> DIRECTIONS FOR THIS TASK: Extract from the entries below, exactly as given, only the lines from the line containing "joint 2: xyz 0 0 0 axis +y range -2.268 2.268" to the line containing "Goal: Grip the", both lines included.

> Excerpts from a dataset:
————
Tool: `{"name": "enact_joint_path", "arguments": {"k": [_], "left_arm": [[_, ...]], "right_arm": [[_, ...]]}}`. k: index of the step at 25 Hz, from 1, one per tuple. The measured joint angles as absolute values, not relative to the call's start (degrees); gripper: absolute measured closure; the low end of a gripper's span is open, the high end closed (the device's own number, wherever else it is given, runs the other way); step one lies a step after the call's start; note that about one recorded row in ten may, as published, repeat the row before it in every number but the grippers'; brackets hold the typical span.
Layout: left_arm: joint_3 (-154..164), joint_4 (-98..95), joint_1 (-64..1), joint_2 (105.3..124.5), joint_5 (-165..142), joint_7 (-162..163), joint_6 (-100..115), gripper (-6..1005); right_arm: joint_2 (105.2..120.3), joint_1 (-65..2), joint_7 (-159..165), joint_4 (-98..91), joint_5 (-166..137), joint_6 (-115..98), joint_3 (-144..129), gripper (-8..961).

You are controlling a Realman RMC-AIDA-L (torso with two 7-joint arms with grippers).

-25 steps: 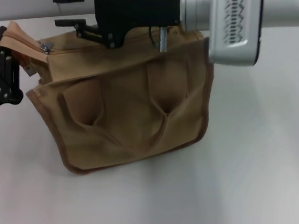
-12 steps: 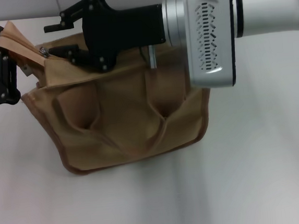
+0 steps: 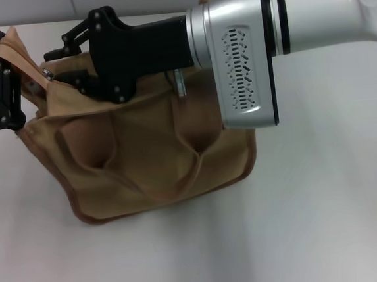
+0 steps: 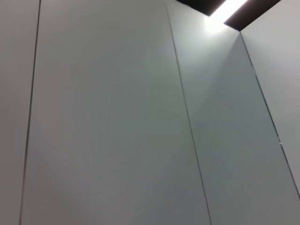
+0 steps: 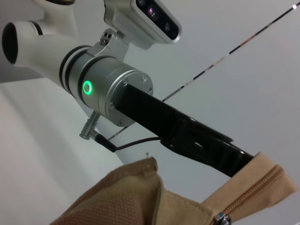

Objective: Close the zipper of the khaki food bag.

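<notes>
The khaki food bag (image 3: 150, 151) stands on the white table, front pocket and handles facing me. Its zipper (image 3: 26, 59) runs along the top, mostly hidden behind my right arm. My left gripper (image 3: 6, 54) is shut on the zipper's end tab at the bag's left end and holds it up. The right wrist view shows that grip (image 5: 246, 164) and the taped zipper end (image 5: 255, 185). My right gripper (image 3: 51, 66) is open above the bag's left top. The silver pull (image 3: 47, 73) lies at its fingertips and also shows in the right wrist view (image 5: 220, 218).
My right arm's silver housing (image 3: 241, 64) hangs over the bag's right top. The white table (image 3: 327, 221) spreads to the right and in front. The left wrist view shows only wall panels (image 4: 117, 131) and a ceiling light.
My right gripper has moved left along the bag's top and come lower. The pull and the bag have shifted a little to the left. The left gripper keeps hold of the end tab.
</notes>
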State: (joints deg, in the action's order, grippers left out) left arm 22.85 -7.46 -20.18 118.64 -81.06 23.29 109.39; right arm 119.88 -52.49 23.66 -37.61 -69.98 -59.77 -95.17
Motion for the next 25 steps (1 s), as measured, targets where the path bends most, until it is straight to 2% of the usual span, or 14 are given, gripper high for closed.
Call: {"name": "enact_joint_path", "arguments": {"k": [25], "left_arm": [[22.15,-6.97,-18.6,118.81,-81.04,23.03,111.77,979]], "right_arm": [[119.88,-49.87,27.91,-43.45,-69.58,-58.96,-98.53,686]]}}
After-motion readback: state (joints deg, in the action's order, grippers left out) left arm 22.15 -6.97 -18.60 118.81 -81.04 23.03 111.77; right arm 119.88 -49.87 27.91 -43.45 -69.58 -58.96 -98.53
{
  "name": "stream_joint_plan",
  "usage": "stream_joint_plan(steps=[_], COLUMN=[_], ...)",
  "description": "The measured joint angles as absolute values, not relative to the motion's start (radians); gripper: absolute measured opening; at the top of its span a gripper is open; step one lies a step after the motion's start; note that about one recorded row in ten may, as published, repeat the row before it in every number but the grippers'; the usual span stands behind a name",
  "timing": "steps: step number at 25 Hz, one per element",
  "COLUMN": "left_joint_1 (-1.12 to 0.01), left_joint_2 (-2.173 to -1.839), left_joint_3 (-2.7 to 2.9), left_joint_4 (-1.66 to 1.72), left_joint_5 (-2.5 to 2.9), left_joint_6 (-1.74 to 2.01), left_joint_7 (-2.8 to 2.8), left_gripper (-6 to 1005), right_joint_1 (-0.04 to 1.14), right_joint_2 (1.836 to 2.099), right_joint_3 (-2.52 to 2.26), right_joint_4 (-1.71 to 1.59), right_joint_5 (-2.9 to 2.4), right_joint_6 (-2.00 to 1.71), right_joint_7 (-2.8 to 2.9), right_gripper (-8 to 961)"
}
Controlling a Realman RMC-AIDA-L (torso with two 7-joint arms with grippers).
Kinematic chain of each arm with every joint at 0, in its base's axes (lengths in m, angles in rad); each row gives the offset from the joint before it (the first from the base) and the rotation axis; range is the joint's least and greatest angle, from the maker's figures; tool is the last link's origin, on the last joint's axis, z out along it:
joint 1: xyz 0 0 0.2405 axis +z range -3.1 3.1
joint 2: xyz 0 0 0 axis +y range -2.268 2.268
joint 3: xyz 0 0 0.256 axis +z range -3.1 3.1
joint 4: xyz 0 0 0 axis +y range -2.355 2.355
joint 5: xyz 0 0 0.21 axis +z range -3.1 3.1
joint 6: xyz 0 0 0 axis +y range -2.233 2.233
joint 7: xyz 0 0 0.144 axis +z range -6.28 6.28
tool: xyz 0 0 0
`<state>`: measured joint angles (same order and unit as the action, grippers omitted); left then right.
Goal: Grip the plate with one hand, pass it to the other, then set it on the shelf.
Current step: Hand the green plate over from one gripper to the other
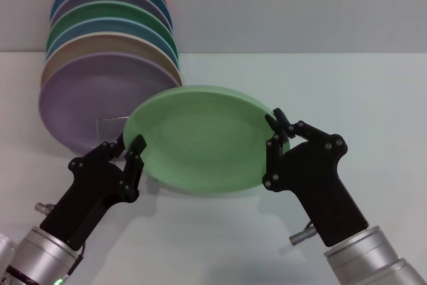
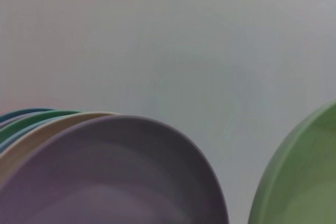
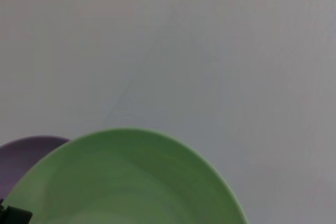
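Observation:
The light green plate (image 1: 203, 139) hangs tilted above the table, held at both ends. My right gripper (image 1: 276, 137) is shut on its right rim, one finger over the edge and one under it. My left gripper (image 1: 131, 146) is shut on the left rim, its fingers on either side of the edge. The plate (image 2: 307, 182) fills a corner of the left wrist view, and the plate (image 3: 126, 182) fills the lower part of the right wrist view. The shelf (image 1: 110, 122), a clear acrylic rack, stands just behind my left gripper.
A row of upright coloured plates leans in the rack at the back left, with a lilac plate (image 1: 87, 98) in front and a darker green plate (image 1: 113, 15) further back. The lilac plate (image 2: 115, 177) is close to my left wrist. White table spreads to the right.

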<state>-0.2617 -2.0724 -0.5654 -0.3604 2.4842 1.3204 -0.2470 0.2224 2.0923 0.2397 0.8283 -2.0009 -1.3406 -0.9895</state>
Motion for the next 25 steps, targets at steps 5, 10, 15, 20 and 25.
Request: stream_joint_plan(steps=[5,10,15,20,25], left_joint_1=[-0.262,-0.262,-0.262,-0.262,-0.263], left_joint_2=[-2.072,-2.072,-2.072,-2.073,-2.075], left_joint_3=[-0.574,-0.576,-0.577,-0.576,-0.573], left_joint_4=[-0.360,-0.360,-0.360,-0.356,-0.354], left_joint_5=[2.483,2.483,2.484,2.484,2.487], left_joint_6=[1.316,1.316,1.315,1.314,1.314], left_joint_7=[-0.247,-0.247,-0.247,-0.247,-0.247], left_gripper=[193,194,194,136,79], right_joint_1=[0.222,0.222,0.222,0.224,0.224], right_joint_2=[2.092,2.092,2.092,2.092,2.092], right_joint_3=[0.239,0.239,0.239,0.240,0.239], right_joint_4=[0.828,0.828,0.828,0.827,0.827], right_joint_5=[-2.001,-2.002,-2.002,-2.002,-2.002], right_joint_6=[-1.341,-1.340,-1.337,-1.325,-1.325], right_joint_7=[-0.989,-0.989,-0.990,-0.989,-0.989], right_gripper=[101,109,116,124,131])
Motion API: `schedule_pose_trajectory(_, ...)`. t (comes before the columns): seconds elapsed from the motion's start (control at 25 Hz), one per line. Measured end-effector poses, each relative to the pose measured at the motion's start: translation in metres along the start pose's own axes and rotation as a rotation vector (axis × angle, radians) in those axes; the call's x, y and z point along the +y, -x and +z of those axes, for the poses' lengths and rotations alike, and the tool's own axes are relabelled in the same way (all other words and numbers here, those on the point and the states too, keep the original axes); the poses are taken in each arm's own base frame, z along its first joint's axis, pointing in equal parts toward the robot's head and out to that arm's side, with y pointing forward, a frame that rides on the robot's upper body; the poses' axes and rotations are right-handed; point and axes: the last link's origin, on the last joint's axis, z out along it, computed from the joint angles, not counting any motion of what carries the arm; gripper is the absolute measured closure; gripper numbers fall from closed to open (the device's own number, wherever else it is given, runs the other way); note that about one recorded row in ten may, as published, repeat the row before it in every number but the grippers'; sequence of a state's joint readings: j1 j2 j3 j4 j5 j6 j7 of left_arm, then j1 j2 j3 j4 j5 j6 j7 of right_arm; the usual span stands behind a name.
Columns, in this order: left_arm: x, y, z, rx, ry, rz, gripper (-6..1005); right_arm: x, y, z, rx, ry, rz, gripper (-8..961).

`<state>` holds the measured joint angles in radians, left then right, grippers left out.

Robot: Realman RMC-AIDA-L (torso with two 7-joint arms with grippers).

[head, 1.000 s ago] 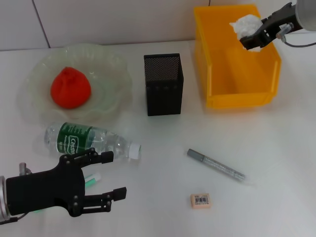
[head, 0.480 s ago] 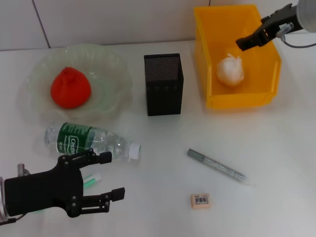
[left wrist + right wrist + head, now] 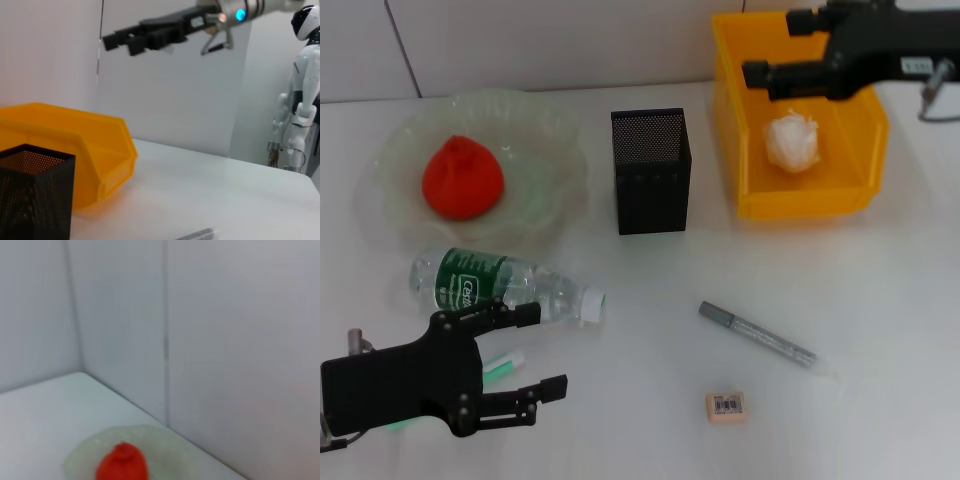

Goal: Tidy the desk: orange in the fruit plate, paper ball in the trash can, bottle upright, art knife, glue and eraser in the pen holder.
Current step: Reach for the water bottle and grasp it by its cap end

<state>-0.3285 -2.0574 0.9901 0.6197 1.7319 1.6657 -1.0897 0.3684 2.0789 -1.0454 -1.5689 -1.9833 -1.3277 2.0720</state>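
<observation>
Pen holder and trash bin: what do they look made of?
The pen holder looks like black metal mesh, going by the fine perforated grid on its walls. The trash bin looks like moulded yellow plastic, smooth and slightly glossy, though that is only its look.

Left wrist view: yellow trash can [image 3: 95,150] sits on the white worktop [image 3: 210,190], with the black mesh pen holder [image 3: 32,192] just in front of it, overlapping its near wall. The right hand [image 3: 125,40] hangs in the air above the can, fingers apart, nothing between them. A grey pen-like tip [image 3: 196,234] lies on the worktop at the frame edge; a white humanoid robot [image 3: 300,95] stands in the background.
</observation>
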Motion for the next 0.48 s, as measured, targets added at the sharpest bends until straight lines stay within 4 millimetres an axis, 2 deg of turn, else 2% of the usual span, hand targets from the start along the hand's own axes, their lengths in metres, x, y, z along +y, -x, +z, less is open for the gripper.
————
> REPLY:
joint 2: xyz 0 0 0 axis +y range -2.268 2.268
joint 3: xyz 0 0 0.256 axis +z range -3.1 3.1
joint 4: xyz 0 0 0 axis +y range -2.355 2.355
joint 5: xyz 0 0 0.21 axis +z range -3.1 3.1
joint 6: xyz 0 0 0 axis +y range -2.233 2.233
joint 7: xyz 0 0 0.144 axis +z range -6.28 6.28
tool: xyz 0 0 0
`<state>`: measured joint angles (same order and unit as the action, grippers omitted); left then right.
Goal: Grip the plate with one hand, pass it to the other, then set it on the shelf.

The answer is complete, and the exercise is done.